A educação de jovens e adultos (EJA) demonstrou trazer benefícios diretos à renda, ocupação e formalização no mercado de trabalho para os estudantes que a frequentam. Essa conclusão é resultado de um estudo recente que avaliou o impacto econômico para aqueles que voltaram a estudar em turmas da EJA após não terem concluído os estudos na idade apropriada.

A EJA é uma modalidade da educação básica que oferece a oportunidade de obter diplomas de ensino fundamental e médio para aqueles que não completaram a escola em seu tempo devido, com cursos de duração reduzida em comparação às classes regulares. Os resultados da pesquisa serão apresentados em um seminário nacional dedicado à EJA, que ocorre nesta quarta-feira (10). O estudo, encomendado pelo Ministério da Educação em parceria com a Unesco, visa destacar a importância do investimento e acesso a essa modalidade.

Nas últimas décadas, o Brasil ampliou o acesso à educação, atingindo uma taxa de atendimento de 96,7% entre crianças de 6 a 14 anos em 2010, em comparação a 75,5% em 1991. Apesar disso, a pesquisa aponta que taxas elevadas de reprovação e evasão permaneceram, resultando em 35% dos jovens brasileiros ainda sem concluir o ensino médio até os 20 anos.

Para se inscrever na EJA do ensino fundamental, o aluno deve ter pelo menos 15 anos, enquanto a modalidade do ensino médio exige a idade mínima de 18 anos. Para as turmas de alfabetização, também é necessário ter pelo menos 15 anos. O estudo considerou variáveis como região, raça e áreas rurais ou urbanas ao mapear o potencial público da EJA.

A pesquisa identifica que, em todas as etapas da EJA, desde a alfabetização até a conclusão do ensino médio, os estudantes apresentam um aumento na renda. Por exemplo, aqueles que finalizam as classes de alfabetização experienciam uma média de aumento de 16,3% na renda para a faixa etária de 18 a 60 anos, sendo o impacto ainda maior para os que têm entre 46 e 60 anos, com um incremento superior a 23%.

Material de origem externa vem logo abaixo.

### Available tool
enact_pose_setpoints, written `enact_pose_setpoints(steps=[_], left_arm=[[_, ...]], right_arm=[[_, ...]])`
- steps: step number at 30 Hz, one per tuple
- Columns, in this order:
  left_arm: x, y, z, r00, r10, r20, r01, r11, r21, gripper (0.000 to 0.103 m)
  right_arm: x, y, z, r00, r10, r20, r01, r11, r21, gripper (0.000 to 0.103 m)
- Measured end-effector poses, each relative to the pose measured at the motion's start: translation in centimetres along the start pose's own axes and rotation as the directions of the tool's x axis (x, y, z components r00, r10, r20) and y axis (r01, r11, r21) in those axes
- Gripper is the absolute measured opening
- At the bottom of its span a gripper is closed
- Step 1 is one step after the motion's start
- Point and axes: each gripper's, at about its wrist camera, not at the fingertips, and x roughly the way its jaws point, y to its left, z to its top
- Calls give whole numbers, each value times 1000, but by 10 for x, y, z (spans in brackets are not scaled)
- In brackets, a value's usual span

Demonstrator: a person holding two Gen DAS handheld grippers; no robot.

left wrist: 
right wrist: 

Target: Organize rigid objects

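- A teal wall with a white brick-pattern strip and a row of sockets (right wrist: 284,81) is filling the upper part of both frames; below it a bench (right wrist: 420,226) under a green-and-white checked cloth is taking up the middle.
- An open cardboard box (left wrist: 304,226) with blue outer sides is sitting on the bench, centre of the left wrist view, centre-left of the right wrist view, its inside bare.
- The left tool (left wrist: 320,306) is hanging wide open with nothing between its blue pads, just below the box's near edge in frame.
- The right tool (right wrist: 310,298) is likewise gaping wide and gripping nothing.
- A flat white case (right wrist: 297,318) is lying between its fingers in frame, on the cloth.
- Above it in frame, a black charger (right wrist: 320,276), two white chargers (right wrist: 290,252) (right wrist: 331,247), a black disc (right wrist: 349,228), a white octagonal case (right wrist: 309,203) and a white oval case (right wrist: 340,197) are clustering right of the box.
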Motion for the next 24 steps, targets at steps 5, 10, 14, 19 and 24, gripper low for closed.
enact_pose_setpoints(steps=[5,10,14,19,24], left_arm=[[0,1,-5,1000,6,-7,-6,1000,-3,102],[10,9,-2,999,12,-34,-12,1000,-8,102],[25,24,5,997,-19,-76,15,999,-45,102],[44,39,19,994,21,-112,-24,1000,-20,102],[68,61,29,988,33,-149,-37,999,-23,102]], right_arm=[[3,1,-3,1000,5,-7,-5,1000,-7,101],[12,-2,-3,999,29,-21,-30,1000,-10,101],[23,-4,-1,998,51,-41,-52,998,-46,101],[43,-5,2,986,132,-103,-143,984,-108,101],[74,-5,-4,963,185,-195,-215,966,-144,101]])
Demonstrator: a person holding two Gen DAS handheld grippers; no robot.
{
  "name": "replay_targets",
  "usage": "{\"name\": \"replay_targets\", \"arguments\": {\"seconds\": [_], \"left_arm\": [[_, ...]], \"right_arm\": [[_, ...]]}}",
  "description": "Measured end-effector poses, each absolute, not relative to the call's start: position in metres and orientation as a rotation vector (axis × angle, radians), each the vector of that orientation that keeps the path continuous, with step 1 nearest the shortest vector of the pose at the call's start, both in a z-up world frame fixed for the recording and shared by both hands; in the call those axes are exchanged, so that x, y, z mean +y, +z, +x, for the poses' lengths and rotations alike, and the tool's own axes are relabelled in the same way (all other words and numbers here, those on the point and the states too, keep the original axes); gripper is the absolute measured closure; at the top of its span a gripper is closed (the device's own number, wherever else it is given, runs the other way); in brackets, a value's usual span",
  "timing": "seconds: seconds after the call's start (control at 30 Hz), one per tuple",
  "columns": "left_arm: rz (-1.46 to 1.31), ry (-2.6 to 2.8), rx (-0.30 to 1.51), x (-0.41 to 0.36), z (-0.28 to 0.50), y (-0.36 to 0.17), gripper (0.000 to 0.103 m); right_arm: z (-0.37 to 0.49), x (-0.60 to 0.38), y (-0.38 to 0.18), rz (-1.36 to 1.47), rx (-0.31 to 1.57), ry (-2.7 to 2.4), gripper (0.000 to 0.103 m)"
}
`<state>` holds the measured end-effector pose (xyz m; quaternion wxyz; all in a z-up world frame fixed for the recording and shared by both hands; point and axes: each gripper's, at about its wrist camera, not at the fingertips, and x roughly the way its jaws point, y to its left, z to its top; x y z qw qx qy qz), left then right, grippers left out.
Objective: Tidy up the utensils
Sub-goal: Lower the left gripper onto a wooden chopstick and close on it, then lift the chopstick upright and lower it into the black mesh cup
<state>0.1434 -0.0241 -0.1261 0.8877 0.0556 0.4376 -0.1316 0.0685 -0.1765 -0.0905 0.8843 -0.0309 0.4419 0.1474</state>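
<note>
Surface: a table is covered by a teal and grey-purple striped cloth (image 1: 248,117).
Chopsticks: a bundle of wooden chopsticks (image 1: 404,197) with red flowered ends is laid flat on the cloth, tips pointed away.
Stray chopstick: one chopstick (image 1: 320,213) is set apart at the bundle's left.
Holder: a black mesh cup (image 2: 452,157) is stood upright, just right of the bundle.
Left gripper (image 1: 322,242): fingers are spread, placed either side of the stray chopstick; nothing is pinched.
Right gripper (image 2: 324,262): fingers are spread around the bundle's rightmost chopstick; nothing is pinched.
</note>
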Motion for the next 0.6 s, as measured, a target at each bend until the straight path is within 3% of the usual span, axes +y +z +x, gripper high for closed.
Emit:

Para os que completam o ensino fundamental pela EJA, a renda média cresce em 4,6%, com um aumento de 14,9% observado na faixa de 26 a 35 anos. No ensino médio, essa elevação média é de 6%, destacando-se um aumento de 10% para o mesmo grupo etário. A conclusão da EJA também resulta em maiores chances de inserção no mercado de trabalho formal.

O Pacto Nacional de Superação do Analfabetismo e Qualificação de Jovens e Adultos, lançado pelo Ministério da Educação no ano passado, projeta a criação de 3,3 milhões de novas matrículas na EJA, com um investimento de R$ 4 bilhões ao longo de quatro anos. Dados do IBGE revelam que existem 9,1 milhões de pessoas não alfabetizadas no Brasil, representando 5,3% da população com 15 anos ou mais.